In April, the state’s Facilities Division approved the district’s catastrophic funding request in the amount of $5.2 million. They received $10 million in January from Great American Insurance Company of Ohio, the district’s insurance company.
The new CJHN will be built back on the hill with facilities capable of holding 1,200 students. The new campus, which is estimated to take between 18 and 24 months to build, will be over 120,000 square feet, adding an additional 19,000 square feet more to the school than the previous one had.
It will also be rebuilt in a different design utilizing current park-ing and the vocational, multi-purpose and physical education buildings that were left intact after the Aug. 10 fire that destroyed the rest of the campus.
It will meet all new building codes and standards; it will have a sprinkler system. It will have 850 square-foot classrooms, meet the indoor air quality standards and have a larger area for the cafeteria.
The seventh- through ninth-grade students displaced from the eight-year old, $9 million Junior High North will attend classes at the Cabot High School campus this year. They were in 30 trailers, which were set up between the tennis courts and the CJHN gym last year; the trailers cost the district $40,000 a month.
The ninth-graders will attend classes at the end of the north wing of the high school building, which is closest to the current JHN principal’s complex.
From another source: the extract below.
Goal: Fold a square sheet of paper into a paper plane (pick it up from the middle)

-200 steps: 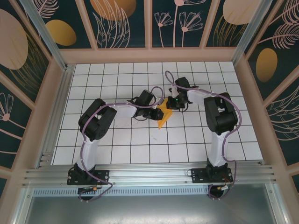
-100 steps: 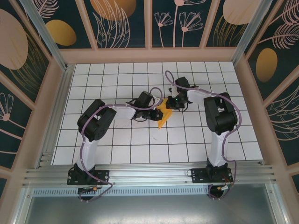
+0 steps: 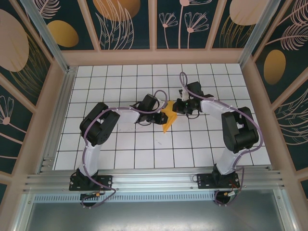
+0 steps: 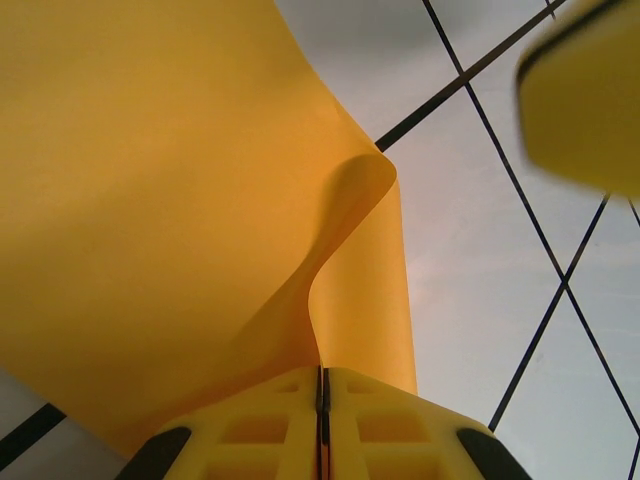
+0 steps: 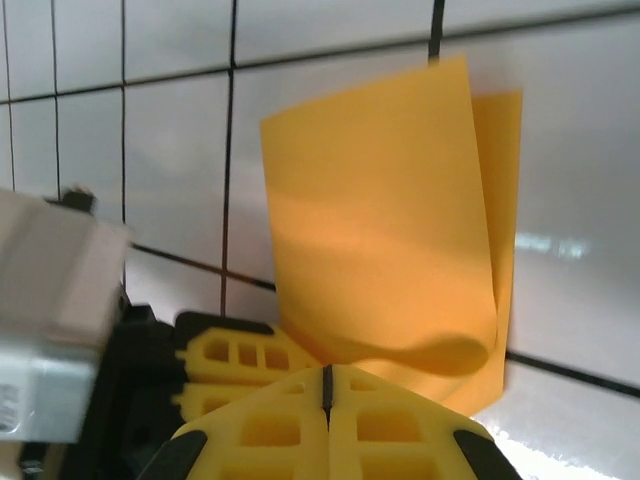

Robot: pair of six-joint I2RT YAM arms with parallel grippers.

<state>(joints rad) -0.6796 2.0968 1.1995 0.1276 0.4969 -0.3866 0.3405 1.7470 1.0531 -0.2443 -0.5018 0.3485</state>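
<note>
**Change since one second earlier, overhead view.** The right arm (image 3: 238, 132) now has its elbow further toward the lower right of the frame, and its forearm slants up to the centre at a flatter angle. The left arm (image 3: 98, 127) is almost unchanged. The orange paper (image 3: 168, 118) stays just above the middle of the frame, over the white gridded table (image 3: 96, 144). It sits between the left claw (image 3: 162, 117) and the right claw (image 3: 176, 108).

**What each view adds.**
- **Overhead view:** both arms run from their bases at the bottom edge up to the paper, but the fingertips are too small to read.
- **Left wrist view:** at the bottom edge the left claw's yellow fingers (image 4: 270, 430) are pressed together, and the paper runs into their seam, so it is pinched. Beyond them the paper rises in a curled fold across the upper left. A blurred yellow finger (image 4: 585, 100) sits at the upper right.
- **Right wrist view:** the right claw's fingers (image 5: 390, 430) are pressed together at the bottom edge. The paper's curled lower edge lies at their tips, but whether it is caught there cannot be told. Further off, the paper stands doubled, with two layers showing at its right edge. The left claw's finger (image 5: 235, 355) shows at the lower left.

**Count.** Two arms, two claws, one sheet of paper.
</note>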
The seventh- and eight-graders will attend classes in K, S, the old high school media center and 15 portable classrooms.
The district is trying to remove half of the portables through subleasing and has other school districts lined up to take some of the double portable buildings that house classrooms.
“It looks like Nettleton (Public Schools in Jonesboro) will be taking four, maybe six, portables of eight to 12 classrooms,” Dalton said.
The multiplex building, a five section building of eight rooms that was used as a bank of bathrooms and costs $10,000 a month, is being considered by the Bergman School District in Boone County.